REQUIRED ACTION
Repeat the data that follows, word for word, without the images.

SUPPLIED DATA START

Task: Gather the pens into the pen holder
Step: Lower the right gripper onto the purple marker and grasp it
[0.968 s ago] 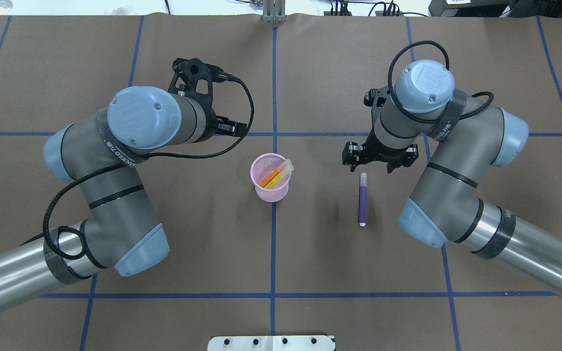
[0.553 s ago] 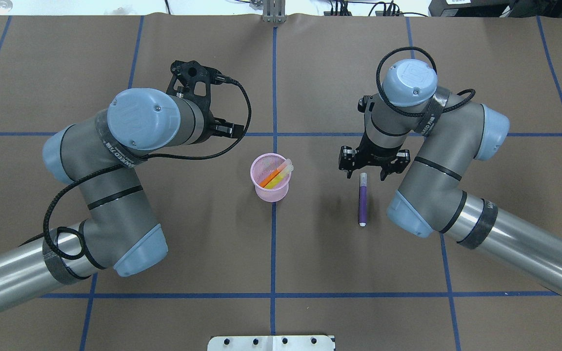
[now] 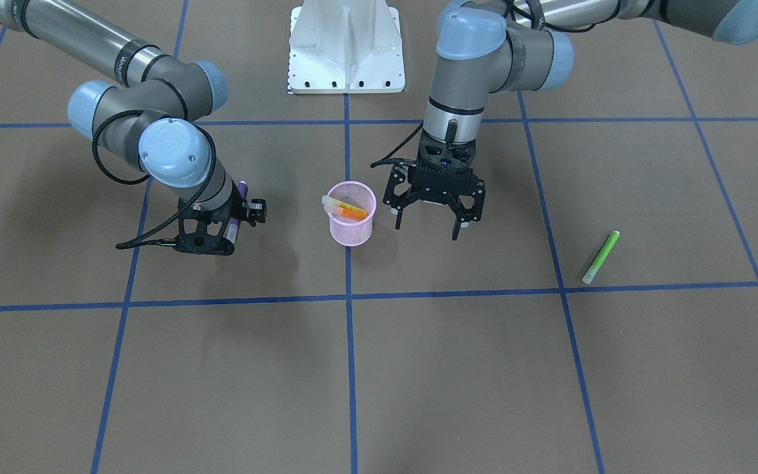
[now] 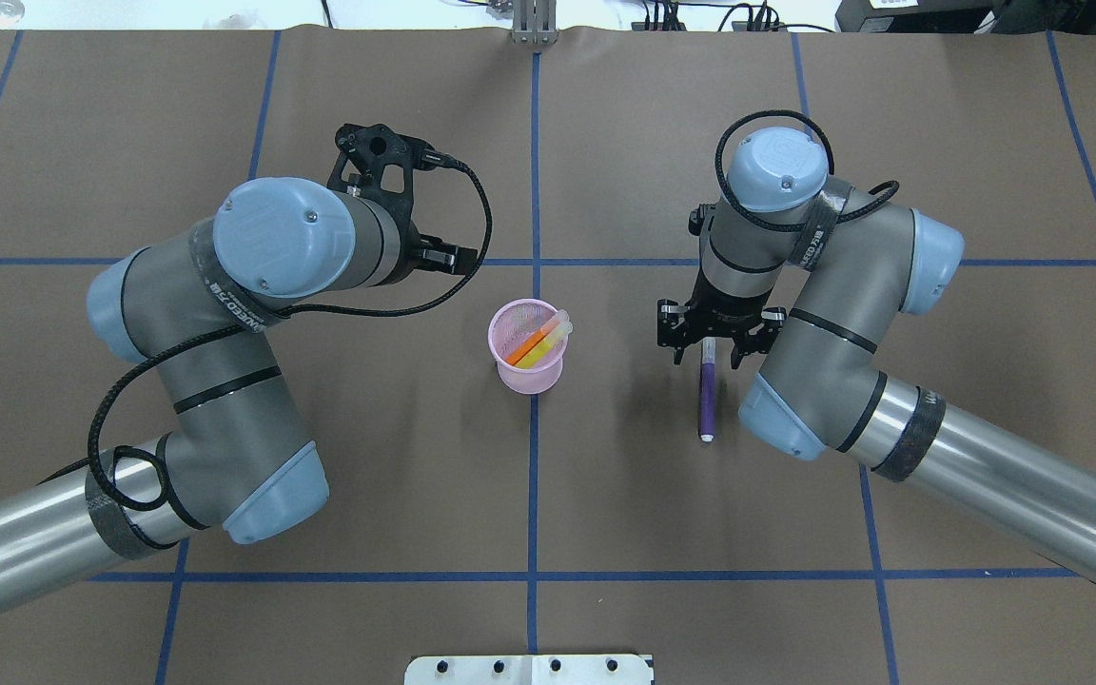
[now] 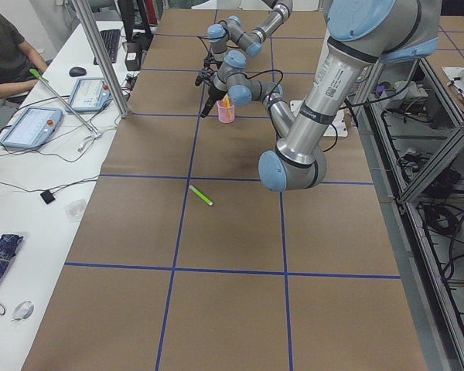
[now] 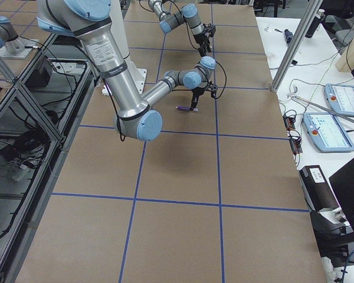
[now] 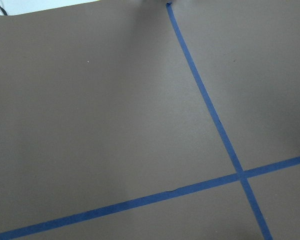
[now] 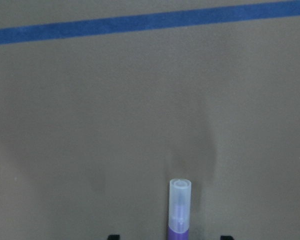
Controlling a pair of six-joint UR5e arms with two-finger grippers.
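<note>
Now right hand (image 4: 708, 350) low, apart, astride cap end of purple pen (image 4: 705, 400); pen holder (image 4: 529, 376) well apart beside.

Brown paper covers the bench (image 4: 396, 476), and blue tape lines (image 4: 534, 495) divide it into big squares. Beside it, a white side table (image 5: 39, 247) carries two control panels (image 5: 29, 127) (image 5: 89, 94), a keyboard (image 5: 110, 42), a mouse (image 5: 77, 71) and a folded dark blue umbrella (image 5: 1, 261). A person in a dark shirt (image 5: 8, 50) sits there.
</note>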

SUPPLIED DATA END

FINISHED TASK
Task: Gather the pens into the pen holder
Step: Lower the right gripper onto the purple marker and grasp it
[0.968 s ago] 
[0.553 s ago] 
[now] 
[now] 
[now] 
[now] 
[now] 
[now] 
Controlling a pair of six-joint UR5e arms with two-finger grippers.
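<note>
Now right hand (image 4: 708, 350) low, apart, astride cap end of purple pen (image 4: 705, 400); pen holder (image 4: 529, 376) well apart beside.

Brown paper covers the bench (image 4: 396, 476), and blue tape lines (image 4: 534, 495) divide it into big squares. Beside it, a white side table (image 5: 39, 247) carries two control panels (image 5: 29, 127) (image 5: 89, 94), a keyboard (image 5: 110, 42), a mouse (image 5: 77, 71) and a folded dark blue umbrella (image 5: 1, 261). A person in a dark shirt (image 5: 8, 50) sits there.
</note>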

The output given is complete.